WHAT TO DO: Repeat verbatim, and only, the lines of the data below, beginning at the line that contains "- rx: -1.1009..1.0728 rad" and stopping after the line that contains "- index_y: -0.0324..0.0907".

*** Begin section ***

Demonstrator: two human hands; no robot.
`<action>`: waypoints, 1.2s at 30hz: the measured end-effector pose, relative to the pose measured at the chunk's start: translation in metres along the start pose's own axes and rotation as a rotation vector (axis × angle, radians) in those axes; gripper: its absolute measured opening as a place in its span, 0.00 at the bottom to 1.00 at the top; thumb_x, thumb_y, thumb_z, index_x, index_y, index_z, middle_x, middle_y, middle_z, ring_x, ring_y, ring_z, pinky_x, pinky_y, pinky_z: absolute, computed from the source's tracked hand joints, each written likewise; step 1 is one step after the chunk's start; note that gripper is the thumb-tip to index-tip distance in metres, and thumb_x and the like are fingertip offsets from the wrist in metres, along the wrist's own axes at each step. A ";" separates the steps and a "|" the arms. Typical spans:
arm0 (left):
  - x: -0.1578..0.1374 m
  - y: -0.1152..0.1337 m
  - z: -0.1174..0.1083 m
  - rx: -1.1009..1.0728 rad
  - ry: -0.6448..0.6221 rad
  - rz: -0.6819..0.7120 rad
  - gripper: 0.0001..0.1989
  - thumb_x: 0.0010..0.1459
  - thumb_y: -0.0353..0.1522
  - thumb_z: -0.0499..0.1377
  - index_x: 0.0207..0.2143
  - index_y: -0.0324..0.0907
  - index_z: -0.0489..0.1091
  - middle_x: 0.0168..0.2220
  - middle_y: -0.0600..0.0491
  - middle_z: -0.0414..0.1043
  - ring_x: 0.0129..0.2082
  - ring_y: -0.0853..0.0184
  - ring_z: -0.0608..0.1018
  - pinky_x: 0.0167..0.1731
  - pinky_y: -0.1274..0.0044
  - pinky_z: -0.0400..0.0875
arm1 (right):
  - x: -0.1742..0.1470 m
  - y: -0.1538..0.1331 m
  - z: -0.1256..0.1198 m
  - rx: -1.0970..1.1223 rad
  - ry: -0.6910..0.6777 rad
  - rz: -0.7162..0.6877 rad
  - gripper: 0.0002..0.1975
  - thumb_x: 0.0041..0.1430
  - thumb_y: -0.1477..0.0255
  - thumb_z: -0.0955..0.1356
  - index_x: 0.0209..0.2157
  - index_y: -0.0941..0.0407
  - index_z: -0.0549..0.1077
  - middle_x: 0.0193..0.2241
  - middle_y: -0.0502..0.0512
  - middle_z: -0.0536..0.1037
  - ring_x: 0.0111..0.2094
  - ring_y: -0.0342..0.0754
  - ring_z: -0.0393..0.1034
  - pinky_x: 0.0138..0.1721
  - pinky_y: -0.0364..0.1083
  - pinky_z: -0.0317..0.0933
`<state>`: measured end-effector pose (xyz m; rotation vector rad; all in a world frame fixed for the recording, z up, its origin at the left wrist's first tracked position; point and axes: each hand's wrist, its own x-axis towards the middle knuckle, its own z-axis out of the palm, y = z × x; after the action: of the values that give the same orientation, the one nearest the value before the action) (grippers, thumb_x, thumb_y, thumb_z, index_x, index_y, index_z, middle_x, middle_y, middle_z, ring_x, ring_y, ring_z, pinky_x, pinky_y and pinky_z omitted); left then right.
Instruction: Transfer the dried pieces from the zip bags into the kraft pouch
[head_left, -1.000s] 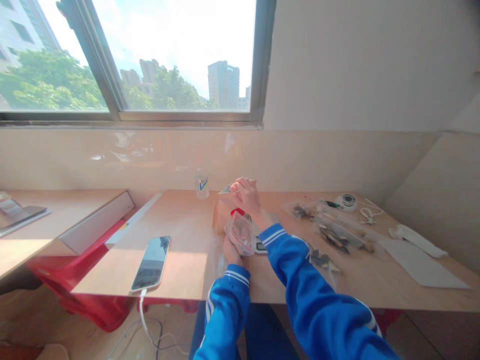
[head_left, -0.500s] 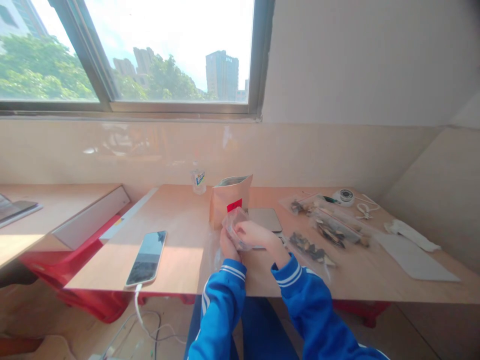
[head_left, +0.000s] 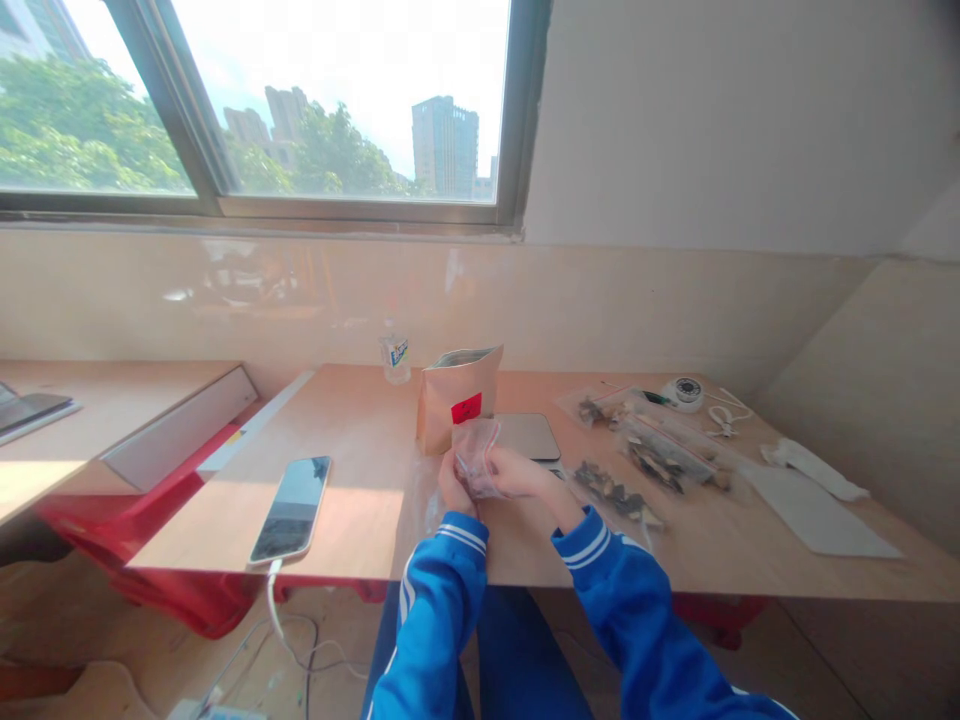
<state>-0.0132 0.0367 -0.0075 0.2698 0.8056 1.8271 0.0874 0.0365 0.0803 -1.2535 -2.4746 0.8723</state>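
Observation:
A small clear plastic zip bag is held between my hands over the table, its reddish-edged top facing up. My left hand is closed around its left side. My right hand grips its right side, fingers bent against the plastic. What the bag holds, if anything, I cannot make out. Just behind stands an open brown paper pouch with a red label. A flat scale lies right of the pouch, partly hidden by my right hand.
Bags of dried dark pieces lie to the right, near a white round device, a white cloth and a white sheet. A plugged-in phone rests at left by the table's front edge. A clear bottle stands behind.
My right hand has moved down and slightly right, from over the bag's opening to its side. More of the bag's top shows now. The view has shifted slightly.

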 end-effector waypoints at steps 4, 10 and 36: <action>-0.009 0.004 0.004 -0.108 -0.068 -0.080 0.12 0.52 0.35 0.59 0.37 0.39 0.74 0.36 0.50 0.77 0.34 0.65 0.79 0.35 0.74 0.74 | 0.003 0.017 -0.008 0.246 0.238 0.045 0.07 0.54 0.70 0.67 0.27 0.59 0.74 0.23 0.51 0.75 0.24 0.44 0.65 0.25 0.41 0.57; -0.011 0.007 0.005 -0.121 -0.263 -0.119 0.15 0.46 0.31 0.64 0.39 0.39 0.73 0.41 0.49 0.76 0.40 0.64 0.79 0.41 0.74 0.73 | 0.008 0.033 -0.004 0.413 0.541 0.041 0.12 0.55 0.66 0.66 0.35 0.59 0.76 0.33 0.57 0.79 0.29 0.47 0.71 0.32 0.45 0.65; -0.005 0.006 0.000 0.024 -0.139 -0.164 0.15 0.43 0.37 0.67 0.29 0.40 0.66 0.24 0.57 0.72 0.22 0.73 0.74 0.21 0.82 0.66 | 0.001 0.048 -0.002 0.797 0.694 0.046 0.21 0.41 0.57 0.75 0.32 0.57 0.74 0.32 0.57 0.79 0.35 0.50 0.73 0.41 0.50 0.68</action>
<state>-0.0158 0.0313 -0.0025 0.3334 0.7312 1.6273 0.1191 0.0595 0.0528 -1.0528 -1.3527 1.0458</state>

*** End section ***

EXPECTED OUTPUT:
  - rx: -1.1009..1.0728 rad
  - ry: -0.6448..0.6221 rad
  - rz: -0.6819..0.7120 rad
  - gripper: 0.0001..0.1989
  - thumb_x: 0.0010..0.1459
  - thumb_y: -0.0353..0.1522
  - thumb_z: -0.0499..0.1377
  - index_x: 0.0207..0.2143
  - index_y: -0.0324..0.0907

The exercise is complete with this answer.